The first time we successfully got a schedule from Consilium back into Shotgun was a big ‘aha moment.’ Instead of having to manually level out 12,000 tasks, we were able to just press a button and get a schedule round trip back to ShotGrid. And with Consilium functionality being built directly into ShotGrid, I’d imagine even greater gains will be realized in the near future.

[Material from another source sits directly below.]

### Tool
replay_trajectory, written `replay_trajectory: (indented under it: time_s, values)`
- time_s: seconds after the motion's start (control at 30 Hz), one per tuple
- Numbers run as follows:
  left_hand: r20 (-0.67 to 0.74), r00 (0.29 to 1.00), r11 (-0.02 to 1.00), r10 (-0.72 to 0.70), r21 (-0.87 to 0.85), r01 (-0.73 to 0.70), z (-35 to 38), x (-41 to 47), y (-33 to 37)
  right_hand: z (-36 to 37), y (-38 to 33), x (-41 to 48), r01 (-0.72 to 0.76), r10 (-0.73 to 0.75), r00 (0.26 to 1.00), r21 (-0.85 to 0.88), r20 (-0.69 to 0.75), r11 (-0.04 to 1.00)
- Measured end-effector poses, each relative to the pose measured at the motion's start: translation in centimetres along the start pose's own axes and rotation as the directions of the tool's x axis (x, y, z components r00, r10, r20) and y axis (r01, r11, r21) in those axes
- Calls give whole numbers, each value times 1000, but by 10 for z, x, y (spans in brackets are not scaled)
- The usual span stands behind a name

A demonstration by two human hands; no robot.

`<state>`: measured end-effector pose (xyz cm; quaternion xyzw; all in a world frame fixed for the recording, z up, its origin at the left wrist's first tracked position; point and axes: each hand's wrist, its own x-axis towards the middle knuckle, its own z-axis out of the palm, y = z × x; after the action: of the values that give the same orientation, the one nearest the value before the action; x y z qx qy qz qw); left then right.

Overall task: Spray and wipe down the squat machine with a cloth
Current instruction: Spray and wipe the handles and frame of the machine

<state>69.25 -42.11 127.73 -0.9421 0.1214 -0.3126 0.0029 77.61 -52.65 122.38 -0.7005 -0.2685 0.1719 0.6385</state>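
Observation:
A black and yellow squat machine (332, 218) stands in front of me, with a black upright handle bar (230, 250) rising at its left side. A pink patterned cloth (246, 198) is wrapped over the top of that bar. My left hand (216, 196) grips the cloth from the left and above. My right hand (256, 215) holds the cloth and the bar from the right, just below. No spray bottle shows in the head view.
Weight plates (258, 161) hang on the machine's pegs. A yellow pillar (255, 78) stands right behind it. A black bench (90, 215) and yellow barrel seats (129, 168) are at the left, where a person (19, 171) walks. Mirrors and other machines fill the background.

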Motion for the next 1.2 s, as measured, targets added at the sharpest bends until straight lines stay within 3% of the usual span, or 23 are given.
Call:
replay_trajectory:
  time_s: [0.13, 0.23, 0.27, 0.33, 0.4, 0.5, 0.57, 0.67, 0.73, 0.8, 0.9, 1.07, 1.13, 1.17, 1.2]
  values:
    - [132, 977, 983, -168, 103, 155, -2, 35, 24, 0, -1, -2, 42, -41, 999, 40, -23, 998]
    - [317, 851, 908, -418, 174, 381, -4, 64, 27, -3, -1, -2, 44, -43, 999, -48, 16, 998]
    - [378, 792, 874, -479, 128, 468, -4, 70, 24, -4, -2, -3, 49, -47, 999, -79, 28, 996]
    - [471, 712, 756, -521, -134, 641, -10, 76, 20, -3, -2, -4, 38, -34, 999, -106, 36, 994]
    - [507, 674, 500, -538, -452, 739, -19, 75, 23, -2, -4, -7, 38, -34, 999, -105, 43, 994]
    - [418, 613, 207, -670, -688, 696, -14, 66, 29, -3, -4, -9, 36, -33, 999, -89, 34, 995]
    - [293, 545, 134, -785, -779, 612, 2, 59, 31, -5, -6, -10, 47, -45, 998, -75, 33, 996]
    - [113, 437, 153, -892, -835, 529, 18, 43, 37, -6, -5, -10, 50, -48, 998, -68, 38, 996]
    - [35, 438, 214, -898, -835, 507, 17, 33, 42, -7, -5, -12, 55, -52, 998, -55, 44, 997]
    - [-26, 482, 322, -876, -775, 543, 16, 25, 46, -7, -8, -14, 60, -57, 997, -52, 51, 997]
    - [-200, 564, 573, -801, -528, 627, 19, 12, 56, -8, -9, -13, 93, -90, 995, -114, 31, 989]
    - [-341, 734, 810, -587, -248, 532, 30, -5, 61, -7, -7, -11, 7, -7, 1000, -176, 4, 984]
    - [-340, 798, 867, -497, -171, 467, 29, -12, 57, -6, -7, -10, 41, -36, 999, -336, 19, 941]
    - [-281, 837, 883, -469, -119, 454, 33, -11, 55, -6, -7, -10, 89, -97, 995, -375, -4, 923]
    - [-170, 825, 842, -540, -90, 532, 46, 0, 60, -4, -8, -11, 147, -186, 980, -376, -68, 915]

Consilium’s machine learning technology is being used in production at LAIKA for managing tasks in several departments, most notably as the means for scheduling the Puppets department. Whereas a human-leveled schedule takes weeks to build, with machine learning, we are able to generate scenarios in less than a minute and receive more efficient results. For example, provided the same data and 3.5-year time frame to shoot a film, a human-leveled schedule projected that 334 assets would be needed while using machine learning to level the schedule projected 251 assets. Considering each asset is physically created by hand, that’s a significant difference. With machine learning, we can also easily adjust the parameters for schedules for other scenarios, discovering that shaving a year of the project timeline would require the creation of 308 assets and reducing the timeline by six months would require the creation of 270 assets, all in a matter of minutes.
Our new scheduling workflow has made a big impact at LAIKA. Changes are now significantly easier to accommodate, and there is increased confidence in the scheduling process. Filmmaking at LAIKA happens over a very long time frame, with each film taking several years to complete, so we won’t have a full sense of the time or cost savings for a while, but the results so far have been quite promising. Users are able to turn around new bids and resource lists faster than ever before.
"The first time we successfully got a schedule from Consilium back into ShotGrid was a big ‘aha moment.’ Instead of having to manually level out 12,000 tasks, we were able to just press a button and get a schedule round trip back to ShotGrid."